According to attorney John Gilliland II, whose law firm has offices in Kentucky, Ohio, and Indiana, states have laws requiring that health care workers report suspected abuse. "The situation will vary from state to state," he says, "but generally, most laws that I have seen require health professionals to report suspected abuse to an adult protective services-type agency."

Indiana’s state law, for example, requires that an agency employee notify his or her superior, who in turn should report to the appropriate state officials — either adult protective services or a law enforcement agency.

Your staff should be aware of the laws, and your agency should have some policy in place and known to staff outlining the course of action for suspected abuse, Gilliland says (see sample policy, p. 91). "You should do inservices so that employees know their responsibilities under state law."

Not complying with the law could lead to criminal or civil action against the staff member or agency for failure to do a duty imposed by law. Professionals could also lose their licenses.
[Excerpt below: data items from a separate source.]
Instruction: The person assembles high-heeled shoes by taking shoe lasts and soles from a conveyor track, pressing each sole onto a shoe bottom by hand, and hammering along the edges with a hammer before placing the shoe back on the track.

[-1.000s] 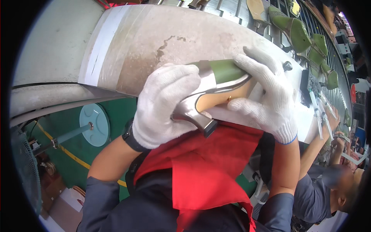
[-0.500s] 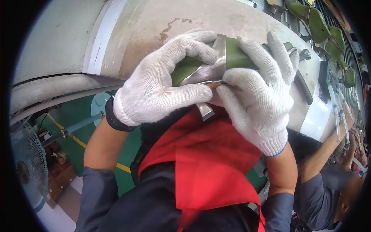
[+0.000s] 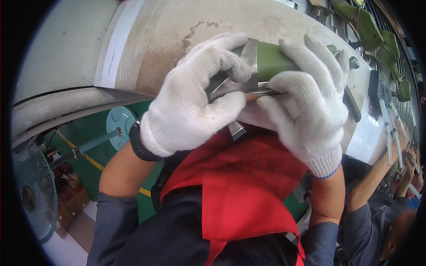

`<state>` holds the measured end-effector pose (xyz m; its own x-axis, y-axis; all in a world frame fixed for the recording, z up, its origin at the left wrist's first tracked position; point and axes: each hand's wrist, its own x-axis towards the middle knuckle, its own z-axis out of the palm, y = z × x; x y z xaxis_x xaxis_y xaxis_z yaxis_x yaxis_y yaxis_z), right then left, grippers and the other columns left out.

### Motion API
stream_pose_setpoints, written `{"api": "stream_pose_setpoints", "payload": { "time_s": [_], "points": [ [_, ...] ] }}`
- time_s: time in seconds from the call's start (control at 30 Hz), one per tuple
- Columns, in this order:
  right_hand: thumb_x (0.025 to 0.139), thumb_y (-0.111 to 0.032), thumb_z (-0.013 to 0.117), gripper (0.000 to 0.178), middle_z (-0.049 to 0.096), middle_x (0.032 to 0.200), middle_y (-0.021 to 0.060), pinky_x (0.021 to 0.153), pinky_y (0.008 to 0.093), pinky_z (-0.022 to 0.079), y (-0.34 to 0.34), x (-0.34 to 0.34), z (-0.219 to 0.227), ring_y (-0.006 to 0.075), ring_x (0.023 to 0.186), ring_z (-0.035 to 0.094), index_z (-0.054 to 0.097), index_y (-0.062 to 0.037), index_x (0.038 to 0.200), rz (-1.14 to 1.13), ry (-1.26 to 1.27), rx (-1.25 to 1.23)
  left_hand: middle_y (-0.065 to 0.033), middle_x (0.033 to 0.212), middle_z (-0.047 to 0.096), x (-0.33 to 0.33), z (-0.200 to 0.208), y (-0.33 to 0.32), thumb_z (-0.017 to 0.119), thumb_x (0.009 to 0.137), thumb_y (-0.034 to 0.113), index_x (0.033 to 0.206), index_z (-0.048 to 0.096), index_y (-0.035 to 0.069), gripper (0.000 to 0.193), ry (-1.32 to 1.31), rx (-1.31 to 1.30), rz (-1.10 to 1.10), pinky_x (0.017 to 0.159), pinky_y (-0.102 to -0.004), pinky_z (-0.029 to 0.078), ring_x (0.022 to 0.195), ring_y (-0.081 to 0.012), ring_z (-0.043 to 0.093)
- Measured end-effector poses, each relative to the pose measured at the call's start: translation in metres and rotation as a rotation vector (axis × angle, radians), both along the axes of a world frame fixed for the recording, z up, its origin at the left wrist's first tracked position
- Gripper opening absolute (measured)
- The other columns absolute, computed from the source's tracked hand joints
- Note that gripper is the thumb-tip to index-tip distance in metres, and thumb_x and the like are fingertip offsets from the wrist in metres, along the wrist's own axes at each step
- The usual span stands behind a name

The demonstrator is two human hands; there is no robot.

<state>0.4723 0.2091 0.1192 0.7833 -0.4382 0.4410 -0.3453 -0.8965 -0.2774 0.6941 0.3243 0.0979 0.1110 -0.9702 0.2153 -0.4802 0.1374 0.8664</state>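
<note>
Both of my hands wear white knit gloves. Between them lies a green shoe last (image 3: 274, 61) on its side, with a silver strap (image 3: 251, 55) wrapped across it. My left hand (image 3: 188, 95) grips the last at its left part, fingers curled over the strap and thumb along the near edge. My right hand (image 3: 310, 106) holds the right part, thumb and index finger pinching thin material at the near edge, where a tan sole edge shows. A loose silver strap end (image 3: 237, 129) hangs below, close to my apron. The fingertips partly hide the pinched spot.
The last is over a worn pale worktable (image 3: 248, 22). A dark-handled metal tool (image 3: 352, 104) lies right of my right hand. Several green shoe lasts (image 3: 368, 29) stand on a rack at the far right. A co-worker's arm (image 3: 368, 181) is at right, a fan (image 3: 35, 190) at left.
Both hands and the last have shifted slightly to the right. My left thumb has slid in a little and my right index finger has moved along the near edge.
</note>
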Motion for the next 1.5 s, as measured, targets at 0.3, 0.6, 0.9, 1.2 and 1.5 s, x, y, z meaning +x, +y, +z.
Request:
{"api": "stream_pose_setpoints", "payload": {
  "time_s": [0.3,0.6,0.9,1.2,1.5],
  "points": [
    [0.082,-0.024,0.089,0.023,0.075,0.136,0.0110,0.128,0.0634,0.029,0.000,0.003,-0.010,0.0410,0.140,0.061,0.072,-0.0135,0.093,-0.003,-0.020,-0.052,-0.0329,0.159,0.055,0.006,0.009,-0.010,0.081,0.085,0.009,0.104,0.066,0.004,0.025,-0.032,0.094,-0.097,0.123,-0.0454,0.040,0.149,-0.0323,0.055],
    [0.078,-0.014,0.089,0.022,0.077,0.131,0.0109,0.127,0.0611,0.033,0.006,0.008,0.005,0.0401,0.133,0.065,0.070,-0.0115,0.088,-0.073,0.014,0.043,-0.0302,0.153,0.060,-0.003,0.014,-0.019,0.081,0.083,0.005,0.099,0.064,0.003,0.023,-0.089,0.077,-0.080,0.120,-0.0428,0.043,0.145,-0.0324,0.058],
    [0.071,-0.003,0.089,0.038,0.071,0.142,0.0189,0.123,0.0573,0.041,-0.021,-0.017,0.017,0.0456,0.141,0.059,0.075,-0.0068,0.106,0.031,0.004,0.193,-0.0240,0.148,0.062,0.011,0.016,-0.029,0.085,0.087,0.018,0.140,0.061,-0.003,0.062,-0.078,0.091,-0.115,0.118,-0.0428,0.047,0.139,-0.0359,0.063],
    [0.073,-0.003,0.089,0.030,0.069,0.145,0.0202,0.123,0.0563,0.042,-0.016,-0.013,0.012,0.0478,0.144,0.057,0.075,-0.0069,0.099,-0.011,0.022,0.121,-0.0239,0.141,0.064,-0.005,0.022,-0.052,0.086,0.087,0.029,0.149,0.057,-0.005,0.077,-0.312,0.152,-0.184,0.115,-0.0450,0.049,0.132,-0.0398,0.063],
    [0.089,-0.006,0.081,0.042,0.071,0.131,0.0219,0.107,0.0462,0.056,-0.034,-0.059,-0.021,0.0405,0.118,0.072,0.073,-0.0011,0.130,-0.556,-0.388,0.353,-0.0251,0.140,0.064,-0.019,0.012,-0.035,0.086,0.087,0.026,0.147,0.059,-0.005,0.073,-0.427,0.014,-0.061,0.115,-0.0489,0.048,0.132,-0.0428,0.062]
  ]
}}
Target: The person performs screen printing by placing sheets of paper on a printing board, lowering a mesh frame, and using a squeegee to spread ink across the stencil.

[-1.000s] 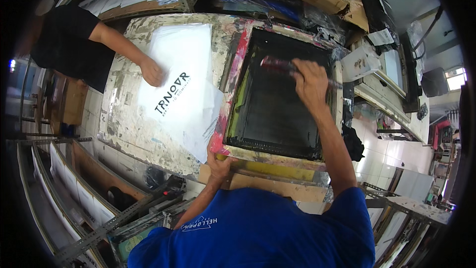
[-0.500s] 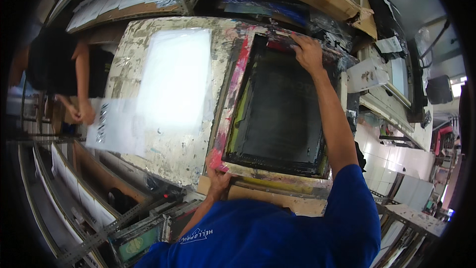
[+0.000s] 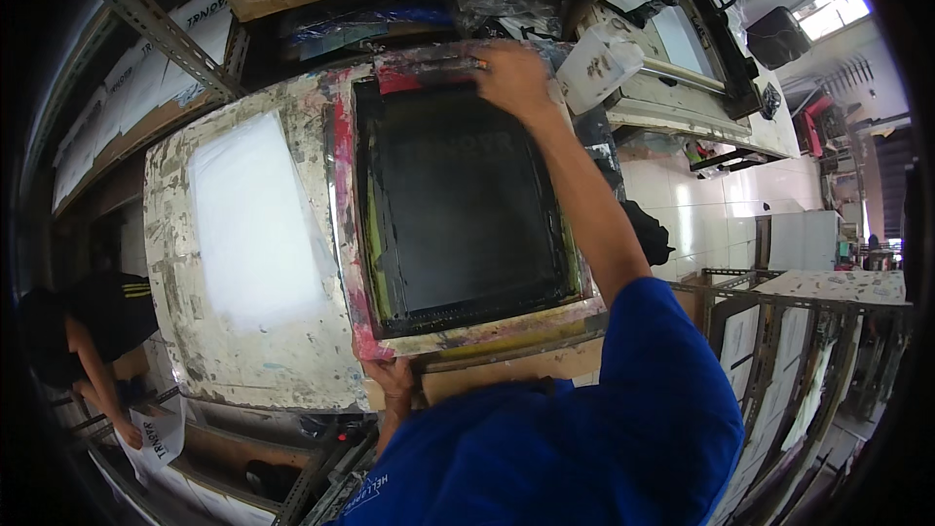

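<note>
While a second ago a printed white sheet lay on the counter (image 3: 219,360), now it hangs well clear of it at the far left, where a co-worker's hand (image 3: 127,432) holds the sheet (image 3: 164,436) down beside the counter's near left corner. Next along, on the counter's left half, the stack of blank white sheets (image 3: 255,234) lies with no lettering on top, so that last printed piece looks to be off the pile. Right of the stack stands the paint-stained screen-printing frame (image 3: 364,336), with the person's left hand (image 3: 392,376) at its near left corner; that grip appears clasped on the corner, though the fingertips are partly hidden. At the frame's far edge sits the squeegee (image 3: 429,70), which a second ago was out over the dark mesh (image 3: 458,219); the mesh now lies uncovered, faint lettering showing toward its far end, which I take as a pause between strokes. The right hand (image 3: 516,80) has gone to that far edge too and is at the squeegee's right end, but blur keeps me from telling how tightly its grip is closed. Farther right, just past the frame's far corner, stands a translucent white tub (image 3: 596,66).
</note>
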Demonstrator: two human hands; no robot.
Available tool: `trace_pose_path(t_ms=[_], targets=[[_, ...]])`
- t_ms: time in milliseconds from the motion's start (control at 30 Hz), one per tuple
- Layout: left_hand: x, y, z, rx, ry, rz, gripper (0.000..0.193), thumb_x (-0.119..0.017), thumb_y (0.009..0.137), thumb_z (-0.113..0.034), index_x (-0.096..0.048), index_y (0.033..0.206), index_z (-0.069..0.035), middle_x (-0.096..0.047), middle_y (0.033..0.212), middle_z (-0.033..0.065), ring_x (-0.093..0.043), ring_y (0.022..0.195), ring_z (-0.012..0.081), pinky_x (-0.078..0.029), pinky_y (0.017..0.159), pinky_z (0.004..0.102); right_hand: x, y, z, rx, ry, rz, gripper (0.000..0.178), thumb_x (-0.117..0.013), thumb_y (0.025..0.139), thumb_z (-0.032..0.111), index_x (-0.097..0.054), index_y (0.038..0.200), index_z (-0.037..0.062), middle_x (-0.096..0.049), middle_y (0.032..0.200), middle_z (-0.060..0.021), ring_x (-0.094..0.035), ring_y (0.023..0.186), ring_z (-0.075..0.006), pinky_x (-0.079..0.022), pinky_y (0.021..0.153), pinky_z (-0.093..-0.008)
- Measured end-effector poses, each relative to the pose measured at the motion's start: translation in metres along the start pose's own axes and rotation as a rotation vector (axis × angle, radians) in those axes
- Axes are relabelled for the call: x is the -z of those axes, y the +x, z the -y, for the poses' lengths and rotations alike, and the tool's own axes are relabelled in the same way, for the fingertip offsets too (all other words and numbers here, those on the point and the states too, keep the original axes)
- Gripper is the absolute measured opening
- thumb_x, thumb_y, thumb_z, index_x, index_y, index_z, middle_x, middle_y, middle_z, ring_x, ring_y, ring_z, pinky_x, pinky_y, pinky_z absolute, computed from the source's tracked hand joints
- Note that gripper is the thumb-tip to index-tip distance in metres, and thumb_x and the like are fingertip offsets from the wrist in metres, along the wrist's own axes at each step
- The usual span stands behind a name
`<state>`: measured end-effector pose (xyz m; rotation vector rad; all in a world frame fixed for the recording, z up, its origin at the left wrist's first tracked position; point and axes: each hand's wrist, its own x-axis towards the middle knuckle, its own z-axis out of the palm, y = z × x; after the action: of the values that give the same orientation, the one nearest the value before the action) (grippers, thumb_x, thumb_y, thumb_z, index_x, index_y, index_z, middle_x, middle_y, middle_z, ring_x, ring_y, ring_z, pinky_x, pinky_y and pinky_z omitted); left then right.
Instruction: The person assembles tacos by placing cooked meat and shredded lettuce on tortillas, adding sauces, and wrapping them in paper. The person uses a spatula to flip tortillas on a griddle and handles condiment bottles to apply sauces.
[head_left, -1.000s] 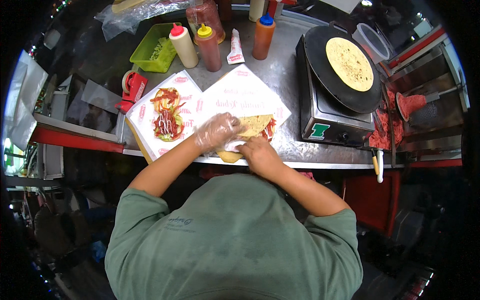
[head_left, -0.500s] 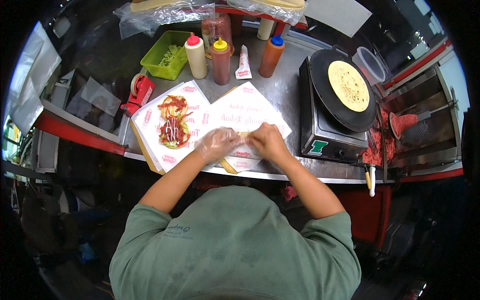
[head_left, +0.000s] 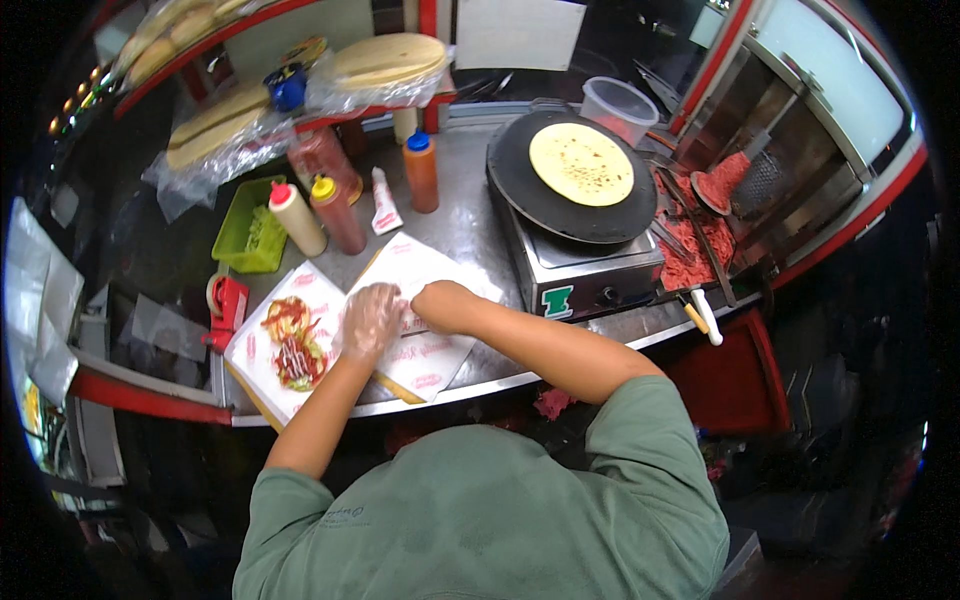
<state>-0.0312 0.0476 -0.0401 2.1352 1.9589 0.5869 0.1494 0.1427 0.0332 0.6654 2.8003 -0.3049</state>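
My left hand (head_left: 371,320), in a see-through plastic glove, is closed over the middle of a printed white paper sheet (head_left: 425,262). Close beside it, my bare right hand (head_left: 444,306) has its fingers curled in on the same sheet. Whatever the two hands grip between them is hidden by the fingers. Left of my gloved hand, an open burger (head_left: 298,350) lies in two parts on another paper sheet (head_left: 256,352). One part carries red sauce, shredded lettuce and white sauce lines; the other is a bun half topped with red strips.
A flatbread (head_left: 582,164) lies on a black griddle (head_left: 515,175) at the right, beside chopped red meat (head_left: 685,270). Behind the papers stand a green lettuce tub (head_left: 225,240) and sauce bottles (head_left: 297,220). A red tape dispenser (head_left: 228,305) is at the left; bagged flatbreads (head_left: 390,60) sit on a shelf.
The head view has swung to the right, so the counter appears shifted left and the shelf shows more. Both hands stay close together over the same paper; the tan piece seen between them is now hidden.
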Motion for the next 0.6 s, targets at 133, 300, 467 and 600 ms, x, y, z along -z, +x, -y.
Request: trace_pose_path(t_ms=[133,300,467,600], targets=[[0.004,-0.003,-0.026,-0.237,0.122,-0.1,0.041,-0.067,0.097,-0.033,-0.065,0.132,-0.01,-0.066,0.126,0.0166,-0.062,0.118,0.0369,-0.048,0.105,0.0489,0.011,0.014,-0.051,-0.097,0.525,0.115,0.049,-0.083,0.084,0.019,-0.072,0.131,0.0072,-0.076,0.116,-0.0214,-0.073,0.108,-0.0384,-0.058,0.09,-0.0485],[-0.016,0.01,0.003,-0.207,0.261,-0.058,0.042,-0.072,0.092,-0.034,-0.063,0.122,-0.006,-0.064,0.104,0.0133,-0.062,0.097,0.0345,-0.052,0.084,0.0491,-0.034,-0.021,-0.007,0.165,0.102,-0.508,0.02,-0.068,0.086,0.009,-0.073,0.102,-0.0029,-0.075,0.101,-0.0204,-0.072,0.099,-0.036,-0.061,0.084,-0.0456],[0.014,-0.005,-0.005,-0.114,0.49,0.094,0.043,-0.069,0.094,-0.034,-0.064,0.125,-0.005,-0.067,0.117,0.0152,-0.063,0.112,0.0363,-0.053,0.097,0.045,-0.042,-0.006,-0.005,0.105,0.025,-0.459,0.015,-0.063,0.087,0.01,-0.074,0.091,-0.0003,-0.075,0.091,-0.019,-0.072,0.093,-0.0375,-0.062,0.08,-0.046],[0.048,-0.037,-0.02,-0.005,0.24,-0.24,0.04,-0.07,0.097,-0.027,-0.066,0.129,-0.003,-0.068,0.135,0.0158,-0.061,0.127,0.0398,-0.049,0.11,0.0452,-0.053,0.008,-0.025,0.131,0.055,-0.529,0.015,-0.061,0.089,0.009,-0.072,0.094,0.0,-0.075,0.092,-0.0195,-0.071,0.093,-0.0391,-0.06,0.083,-0.0455]])
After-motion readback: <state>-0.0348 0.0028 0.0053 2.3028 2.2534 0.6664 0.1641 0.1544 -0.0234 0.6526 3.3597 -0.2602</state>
In-Home Health, in Minnetonka, MN, starts the education from orientation, says Cathy Nielsen, RN, CPHQ, vice president of clinical services for the agency. Along with the corporate policies and procedures, they also include various state requirements. California, for instance, has some stricter guidelines than in other states. Those rules have led to some corporate changes, too, says Nielsen. For instance, along with physical, verbal, sexual, and financial abuse, they now also train staff to look for signs of physical, sexual, and financial exploitation. The policies include examples of all of those items, as well as examples of neglect, verbal abuse, and failure to provide care. (See Guidelines for Recognizing Abuse, inserted in this issue.)

Get entire team involved

Nielsen says that when a nurse or aide first suspects something might be amiss, the first step should be to report it to his or her supervisor and call a team conference. "Care conferences can be very helpful to see what other people who have responsibility think might be going on. It also helps in outlining options."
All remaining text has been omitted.